Social Sciences, 2025, vol. 14, issue 11, 1-14

Abstract: Many economic, academic, and social factors influence college completion, and scholars have documented that a significant cause of students leaving school before graduation is that many do not have their basic needs for food, housing, and health care met. These barriers undermine their academic success by forcing students to reduce the time spent on their studies, work more hours, or stop out of school to support themselves or their families. Unmet essential needs jeopardize academic and life success for students in higher education across the United States and widen racial/ethnic and class inequities in college completion and health.
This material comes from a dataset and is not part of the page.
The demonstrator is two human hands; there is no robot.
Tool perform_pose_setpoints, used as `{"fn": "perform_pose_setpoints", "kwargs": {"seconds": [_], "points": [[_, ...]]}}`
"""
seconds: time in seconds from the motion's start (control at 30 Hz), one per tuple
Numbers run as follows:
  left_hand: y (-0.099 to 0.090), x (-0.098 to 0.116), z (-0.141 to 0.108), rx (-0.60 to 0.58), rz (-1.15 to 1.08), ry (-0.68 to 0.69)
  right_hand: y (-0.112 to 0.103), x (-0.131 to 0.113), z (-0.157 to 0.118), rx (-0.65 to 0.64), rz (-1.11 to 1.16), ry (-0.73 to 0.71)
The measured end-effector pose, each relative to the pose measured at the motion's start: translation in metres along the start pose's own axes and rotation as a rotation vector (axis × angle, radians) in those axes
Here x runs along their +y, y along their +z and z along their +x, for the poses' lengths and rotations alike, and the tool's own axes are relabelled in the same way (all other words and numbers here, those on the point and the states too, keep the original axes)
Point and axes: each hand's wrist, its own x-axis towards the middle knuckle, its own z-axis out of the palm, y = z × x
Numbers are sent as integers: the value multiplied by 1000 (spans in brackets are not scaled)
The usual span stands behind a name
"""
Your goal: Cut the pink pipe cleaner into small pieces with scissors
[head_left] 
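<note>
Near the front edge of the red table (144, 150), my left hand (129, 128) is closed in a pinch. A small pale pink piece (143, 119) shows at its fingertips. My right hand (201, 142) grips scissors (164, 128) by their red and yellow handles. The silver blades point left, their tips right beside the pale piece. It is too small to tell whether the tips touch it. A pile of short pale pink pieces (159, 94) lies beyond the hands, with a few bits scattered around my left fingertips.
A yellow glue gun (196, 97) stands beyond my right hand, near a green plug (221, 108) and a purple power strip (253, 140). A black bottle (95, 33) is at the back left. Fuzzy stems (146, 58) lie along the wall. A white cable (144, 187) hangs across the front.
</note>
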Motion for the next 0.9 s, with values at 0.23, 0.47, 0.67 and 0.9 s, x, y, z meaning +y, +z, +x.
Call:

Our review is based on a synthesis and summary of the recent multidisciplinary literature on this topic and our own 15 years of experience planning, implementing, and evaluating essential needs initiatives at two large university systems. This report summarizes evidence on the prevalence and the health- and academic-related consequences of these unmet needs and reviews their proximate and fundamental causes. We assess common approaches that universities, governments, and other institutions use to reduce unmet needs, and suggest policies and programs that can contribute to more equitable educational and health outcomes for college students by meeting their basic needs.

Keywords: higher education; basic needs; food; housing; health care; student success (search for similar items in EconPapers)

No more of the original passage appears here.